- [REQUIRED WORK]: The output is the lines below from the one with "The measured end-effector" through the one with "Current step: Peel", both included, printed exactly and with no other line.

(Collected data entries)
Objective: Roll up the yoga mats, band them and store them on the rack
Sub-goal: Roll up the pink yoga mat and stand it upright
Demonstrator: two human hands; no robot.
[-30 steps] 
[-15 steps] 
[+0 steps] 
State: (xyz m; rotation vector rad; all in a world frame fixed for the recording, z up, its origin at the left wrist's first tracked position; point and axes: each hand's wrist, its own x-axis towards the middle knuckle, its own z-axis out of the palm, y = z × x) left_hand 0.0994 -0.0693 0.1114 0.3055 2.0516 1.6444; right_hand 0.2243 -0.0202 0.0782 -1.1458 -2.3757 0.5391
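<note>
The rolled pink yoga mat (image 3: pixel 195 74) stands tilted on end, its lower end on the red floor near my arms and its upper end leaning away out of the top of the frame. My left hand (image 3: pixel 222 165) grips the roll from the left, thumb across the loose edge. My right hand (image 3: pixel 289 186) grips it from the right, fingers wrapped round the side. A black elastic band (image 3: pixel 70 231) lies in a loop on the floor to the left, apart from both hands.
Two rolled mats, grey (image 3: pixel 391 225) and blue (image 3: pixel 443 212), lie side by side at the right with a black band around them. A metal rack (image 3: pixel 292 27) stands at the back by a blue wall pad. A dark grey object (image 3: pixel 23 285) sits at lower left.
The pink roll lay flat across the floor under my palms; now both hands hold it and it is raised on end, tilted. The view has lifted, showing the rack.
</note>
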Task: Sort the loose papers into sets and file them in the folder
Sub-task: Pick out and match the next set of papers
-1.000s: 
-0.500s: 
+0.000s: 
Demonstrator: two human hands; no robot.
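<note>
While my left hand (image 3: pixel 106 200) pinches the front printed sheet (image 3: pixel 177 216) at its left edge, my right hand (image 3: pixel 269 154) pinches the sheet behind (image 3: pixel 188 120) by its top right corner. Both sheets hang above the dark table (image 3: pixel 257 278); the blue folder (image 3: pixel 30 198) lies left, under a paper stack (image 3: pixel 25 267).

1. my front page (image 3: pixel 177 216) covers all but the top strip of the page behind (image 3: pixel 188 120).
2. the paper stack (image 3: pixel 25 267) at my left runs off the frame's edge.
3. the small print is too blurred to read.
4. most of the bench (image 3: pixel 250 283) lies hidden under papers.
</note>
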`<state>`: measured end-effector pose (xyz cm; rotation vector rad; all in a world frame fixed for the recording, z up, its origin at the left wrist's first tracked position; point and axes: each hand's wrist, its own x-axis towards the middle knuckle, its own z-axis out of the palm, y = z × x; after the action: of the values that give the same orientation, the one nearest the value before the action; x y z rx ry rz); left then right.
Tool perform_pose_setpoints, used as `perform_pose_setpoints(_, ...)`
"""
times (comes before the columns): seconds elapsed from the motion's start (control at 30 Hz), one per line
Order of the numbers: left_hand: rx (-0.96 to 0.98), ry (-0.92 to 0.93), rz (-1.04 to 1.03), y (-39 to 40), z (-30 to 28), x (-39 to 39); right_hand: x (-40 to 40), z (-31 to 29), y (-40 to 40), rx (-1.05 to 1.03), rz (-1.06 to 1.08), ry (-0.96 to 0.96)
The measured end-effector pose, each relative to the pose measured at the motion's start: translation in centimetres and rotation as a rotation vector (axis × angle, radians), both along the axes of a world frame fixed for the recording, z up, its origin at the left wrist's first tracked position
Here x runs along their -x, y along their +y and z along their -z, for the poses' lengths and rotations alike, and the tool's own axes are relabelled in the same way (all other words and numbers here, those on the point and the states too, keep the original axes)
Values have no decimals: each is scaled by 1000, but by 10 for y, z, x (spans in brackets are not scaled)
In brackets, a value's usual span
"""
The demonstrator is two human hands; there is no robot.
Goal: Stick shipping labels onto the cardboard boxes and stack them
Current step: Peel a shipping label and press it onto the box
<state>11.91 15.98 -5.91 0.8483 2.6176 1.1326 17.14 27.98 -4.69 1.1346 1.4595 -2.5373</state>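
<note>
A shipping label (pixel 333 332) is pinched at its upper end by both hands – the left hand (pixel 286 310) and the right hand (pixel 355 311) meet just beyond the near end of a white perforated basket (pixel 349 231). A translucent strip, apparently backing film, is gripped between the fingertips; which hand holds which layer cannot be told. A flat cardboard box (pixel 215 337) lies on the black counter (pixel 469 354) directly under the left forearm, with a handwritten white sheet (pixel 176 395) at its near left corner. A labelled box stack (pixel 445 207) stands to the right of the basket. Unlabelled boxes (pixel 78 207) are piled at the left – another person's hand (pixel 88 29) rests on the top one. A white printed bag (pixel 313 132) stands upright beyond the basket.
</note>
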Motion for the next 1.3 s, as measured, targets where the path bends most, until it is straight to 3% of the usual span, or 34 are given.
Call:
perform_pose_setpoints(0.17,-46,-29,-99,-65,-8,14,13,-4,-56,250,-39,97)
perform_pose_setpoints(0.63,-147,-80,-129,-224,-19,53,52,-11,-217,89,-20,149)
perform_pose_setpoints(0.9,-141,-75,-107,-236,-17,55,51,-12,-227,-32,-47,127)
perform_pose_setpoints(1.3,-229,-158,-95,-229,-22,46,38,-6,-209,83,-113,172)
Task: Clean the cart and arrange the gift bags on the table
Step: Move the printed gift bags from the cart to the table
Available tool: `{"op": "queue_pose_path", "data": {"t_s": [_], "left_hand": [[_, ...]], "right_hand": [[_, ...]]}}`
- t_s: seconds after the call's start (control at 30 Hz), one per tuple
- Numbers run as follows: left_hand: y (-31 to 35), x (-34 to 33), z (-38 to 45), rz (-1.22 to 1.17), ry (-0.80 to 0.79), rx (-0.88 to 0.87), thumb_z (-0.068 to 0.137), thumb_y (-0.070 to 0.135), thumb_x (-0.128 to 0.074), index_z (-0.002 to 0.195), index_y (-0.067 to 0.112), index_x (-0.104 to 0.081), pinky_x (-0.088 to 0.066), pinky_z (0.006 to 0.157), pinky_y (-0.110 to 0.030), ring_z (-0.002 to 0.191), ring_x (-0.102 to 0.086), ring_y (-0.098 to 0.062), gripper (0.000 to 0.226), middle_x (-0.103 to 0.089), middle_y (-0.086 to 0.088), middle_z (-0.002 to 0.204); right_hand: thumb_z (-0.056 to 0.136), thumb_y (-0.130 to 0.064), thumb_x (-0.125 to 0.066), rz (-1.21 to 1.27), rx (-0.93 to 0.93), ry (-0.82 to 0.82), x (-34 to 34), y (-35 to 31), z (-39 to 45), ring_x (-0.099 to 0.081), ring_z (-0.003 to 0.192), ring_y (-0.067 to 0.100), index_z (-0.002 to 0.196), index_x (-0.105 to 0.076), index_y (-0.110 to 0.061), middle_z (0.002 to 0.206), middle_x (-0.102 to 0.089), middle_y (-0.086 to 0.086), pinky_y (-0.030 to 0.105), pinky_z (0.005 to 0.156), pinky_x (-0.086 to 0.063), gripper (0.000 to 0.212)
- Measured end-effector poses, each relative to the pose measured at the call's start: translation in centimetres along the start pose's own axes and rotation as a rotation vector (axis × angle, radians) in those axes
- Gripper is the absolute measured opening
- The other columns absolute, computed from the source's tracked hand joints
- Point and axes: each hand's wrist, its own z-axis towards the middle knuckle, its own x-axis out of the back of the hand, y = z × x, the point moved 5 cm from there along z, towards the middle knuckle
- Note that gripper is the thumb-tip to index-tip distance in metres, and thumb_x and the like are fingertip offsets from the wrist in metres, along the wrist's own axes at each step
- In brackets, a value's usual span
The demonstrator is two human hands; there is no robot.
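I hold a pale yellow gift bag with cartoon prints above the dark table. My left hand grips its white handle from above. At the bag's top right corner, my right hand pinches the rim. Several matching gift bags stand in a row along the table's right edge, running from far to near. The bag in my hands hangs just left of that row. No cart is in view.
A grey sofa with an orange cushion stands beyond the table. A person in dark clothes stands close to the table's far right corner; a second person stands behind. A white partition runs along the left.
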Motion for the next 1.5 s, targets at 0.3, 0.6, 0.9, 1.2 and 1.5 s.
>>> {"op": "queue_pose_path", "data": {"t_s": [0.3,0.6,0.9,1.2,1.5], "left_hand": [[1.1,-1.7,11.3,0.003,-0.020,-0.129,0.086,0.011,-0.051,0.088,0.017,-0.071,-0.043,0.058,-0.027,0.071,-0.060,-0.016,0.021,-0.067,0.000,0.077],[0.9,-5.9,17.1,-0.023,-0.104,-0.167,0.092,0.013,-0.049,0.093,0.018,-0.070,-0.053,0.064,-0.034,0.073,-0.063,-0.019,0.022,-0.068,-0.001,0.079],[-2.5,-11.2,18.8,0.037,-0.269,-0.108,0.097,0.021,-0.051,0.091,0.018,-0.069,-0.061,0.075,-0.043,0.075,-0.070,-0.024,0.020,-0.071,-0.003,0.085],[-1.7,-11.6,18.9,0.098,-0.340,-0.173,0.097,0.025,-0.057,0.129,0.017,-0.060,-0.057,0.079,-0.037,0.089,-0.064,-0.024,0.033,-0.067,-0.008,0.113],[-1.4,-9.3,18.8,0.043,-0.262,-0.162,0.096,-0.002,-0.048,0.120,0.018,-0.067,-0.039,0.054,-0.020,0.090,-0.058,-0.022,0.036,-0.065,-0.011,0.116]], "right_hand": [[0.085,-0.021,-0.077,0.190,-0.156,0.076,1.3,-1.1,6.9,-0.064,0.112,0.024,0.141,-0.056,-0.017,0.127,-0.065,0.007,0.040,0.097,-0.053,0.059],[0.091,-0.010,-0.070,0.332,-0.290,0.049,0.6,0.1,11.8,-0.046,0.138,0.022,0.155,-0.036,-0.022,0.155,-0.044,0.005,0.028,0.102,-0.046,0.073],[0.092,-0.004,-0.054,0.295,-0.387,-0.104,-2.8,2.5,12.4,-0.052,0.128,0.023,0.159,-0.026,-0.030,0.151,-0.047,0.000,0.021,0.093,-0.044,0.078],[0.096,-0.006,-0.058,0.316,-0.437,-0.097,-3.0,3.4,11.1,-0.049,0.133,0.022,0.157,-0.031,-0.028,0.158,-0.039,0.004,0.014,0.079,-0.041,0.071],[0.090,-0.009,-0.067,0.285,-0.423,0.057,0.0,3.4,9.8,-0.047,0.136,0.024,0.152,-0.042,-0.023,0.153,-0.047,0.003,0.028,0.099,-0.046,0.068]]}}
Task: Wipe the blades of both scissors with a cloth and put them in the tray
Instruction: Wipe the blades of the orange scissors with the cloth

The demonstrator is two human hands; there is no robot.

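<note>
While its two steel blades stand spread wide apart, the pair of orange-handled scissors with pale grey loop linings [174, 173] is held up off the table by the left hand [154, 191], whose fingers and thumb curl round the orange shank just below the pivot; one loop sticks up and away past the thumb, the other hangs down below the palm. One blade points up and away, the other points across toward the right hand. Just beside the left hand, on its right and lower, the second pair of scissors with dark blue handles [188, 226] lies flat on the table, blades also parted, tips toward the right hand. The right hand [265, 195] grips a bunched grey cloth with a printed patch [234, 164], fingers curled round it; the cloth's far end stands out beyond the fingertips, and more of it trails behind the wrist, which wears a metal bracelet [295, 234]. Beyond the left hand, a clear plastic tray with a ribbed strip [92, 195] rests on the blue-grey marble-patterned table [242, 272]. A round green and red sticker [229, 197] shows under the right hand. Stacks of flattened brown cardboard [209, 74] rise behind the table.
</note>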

- [SOLVED EXERCISE]:
The measured end-effector pose, each relative to the pose measured at the motion's start: translation in centimetres and rotation as a rotation vector (axis × angle, radians), both along the axes of a world frame fixed for the recording, z up, its origin at the left wrist's first tracked position
Here x runs along their -x, y along their +y and z along their -z, for the poses' lengths and rotations alike, and the tool's own axes are relabelled in the same way (all other words and numbers here, those on the point and the states too, keep the original axes)
Values have no decimals: each is scaled by 1000, but by 10 for y, z, x (spans in brackets are not scaled)
In brackets, a value's usual span
"""
The demonstrator is two human hands; there is no robot.
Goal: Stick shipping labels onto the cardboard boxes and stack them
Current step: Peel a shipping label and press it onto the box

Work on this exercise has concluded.